8 December 2009 While global and European news at the time was dominated by the Copenhagen climate conference – COP15 – which began a day earlier, ratings agency Fitch announced its decision to lower the rating of the Greek public debt from A to BBB+ . negative attitude. This date marks the beginning of the Greek state funding crisis, which we feared would end the euro area.
In May 2010, The 30 billion first aid plan for Greece has been increased to 110 billion in April, accompanied by the creation of the European Financial Stability Fund, while the crisis spreads to other European countries: Italy, Spain, Portugal, Ireland. Central banks buy back public debt, austerity plans are implemented.
21 July 2011Europe is implementing a rescue plan for Greece and other countries in the region.

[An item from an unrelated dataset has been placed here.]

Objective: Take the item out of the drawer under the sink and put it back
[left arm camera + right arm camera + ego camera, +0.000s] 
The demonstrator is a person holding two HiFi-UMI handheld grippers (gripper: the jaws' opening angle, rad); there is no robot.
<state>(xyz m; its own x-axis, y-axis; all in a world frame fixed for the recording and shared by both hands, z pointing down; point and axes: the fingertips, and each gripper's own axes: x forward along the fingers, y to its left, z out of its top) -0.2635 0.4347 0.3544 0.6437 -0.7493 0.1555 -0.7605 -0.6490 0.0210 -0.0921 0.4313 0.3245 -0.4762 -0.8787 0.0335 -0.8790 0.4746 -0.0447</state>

Despite new measures taken to restore confidence in October, from November to December, the heads of the Greek and Italian government resigned and new elections were held in Spain. This political upheaval is accompanied by new austerity plans.
February 21, 2012Europe adopted a new rescue plan for Greece.
1 March 2012, The Treaty on Stability, Coordination and Governance has been adopted in the EMU.
in july 2012The new president of the European Central Bank, Mario Draghi (currently chairman of Italy’s Council of Ministers), allays concerns about the strength of the euro by announcing that the ECB will do “whatever is necessary” to save the euro area. .
entered into force September 27, 2012, The purpose of the European Stability Mechanism (ESM), created in March 2011, is to provide financial assistance to member states that are facing or at risk of serious financial problems. It is a crisis management tool for euro area countries to maintain their financial stability.
Today Greece has returned to the markets.
No aid program has been launched since 2015, a testament to the re-stability of the euro area. However, in 2020 the pandemic once again exposed European stability mechanisms, particularly in Italy. And the United Kingdom left the European Union on January 31, 2020, as part of Brexit.
What is the European Stability Mechanism (ESM) used for?
This little-known institution in France, located in Luxembourg, is the equivalent of a fire station in the euro area. Since the beginning of its existence, the MES has come to the aid of five countries (Greece, Ireland, Spain, Portugal, Cyprus) for a total of approximately 300 billion euros, with repayment for some extended until 2070. Greece returned to the markets.
Today, in the event of a financial crisis in one of the member states of the single currency, the ESM is ready to quickly raise up to 410 billion euros to extinguish the fire (it has 80 billion euros in funds, and the rest can be borrowed in markets). Is).